Work to be completed: For each line in the data below that holds "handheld", return a copy.

-- Opening Marker --

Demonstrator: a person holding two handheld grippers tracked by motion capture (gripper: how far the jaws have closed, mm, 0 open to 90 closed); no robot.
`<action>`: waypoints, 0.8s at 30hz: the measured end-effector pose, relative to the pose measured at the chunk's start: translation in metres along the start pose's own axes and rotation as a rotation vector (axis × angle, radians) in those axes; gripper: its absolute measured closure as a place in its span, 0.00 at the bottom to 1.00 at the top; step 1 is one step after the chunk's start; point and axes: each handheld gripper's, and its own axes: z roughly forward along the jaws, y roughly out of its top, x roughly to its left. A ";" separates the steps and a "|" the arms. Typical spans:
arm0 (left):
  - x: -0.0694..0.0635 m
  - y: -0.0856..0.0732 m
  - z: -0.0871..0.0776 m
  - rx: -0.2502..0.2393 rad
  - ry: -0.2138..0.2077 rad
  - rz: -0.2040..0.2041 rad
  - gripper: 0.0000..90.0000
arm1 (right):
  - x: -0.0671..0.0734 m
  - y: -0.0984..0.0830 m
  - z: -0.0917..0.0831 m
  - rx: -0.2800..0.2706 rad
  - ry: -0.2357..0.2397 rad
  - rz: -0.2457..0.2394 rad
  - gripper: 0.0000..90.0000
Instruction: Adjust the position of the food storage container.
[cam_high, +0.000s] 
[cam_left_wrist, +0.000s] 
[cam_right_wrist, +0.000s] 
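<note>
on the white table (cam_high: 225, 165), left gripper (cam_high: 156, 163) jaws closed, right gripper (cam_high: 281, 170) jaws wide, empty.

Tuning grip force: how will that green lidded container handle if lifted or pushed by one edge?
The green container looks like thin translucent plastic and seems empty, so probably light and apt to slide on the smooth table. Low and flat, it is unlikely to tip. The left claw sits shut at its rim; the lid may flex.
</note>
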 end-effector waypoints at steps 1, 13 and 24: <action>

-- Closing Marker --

Written response:
Demonstrator: a person holding two handheld grippers tracked by motion capture (gripper: how far the jaws have closed, mm, 0 open to 90 closed); no robot.
`<action>`: waypoints, 0.8s at 30hz: the measured end-effector pose, relative to the pose measured at the chunk's start: translation in metres along the start pose's own axes and rotation as a rotation vector (axis × angle, radians) in those axes; gripper: its absolute measured closure as a place in its span, 0.00 at the bottom to 1.00 at the top; step 1 is one step after the chunk's start; point and axes: each handheld gripper's, and its own axes: z roughly forward along the jaws, y roughly out of its top, x roughly to its left. A ";" separates the steps and a "|" the arms. Typical spans:

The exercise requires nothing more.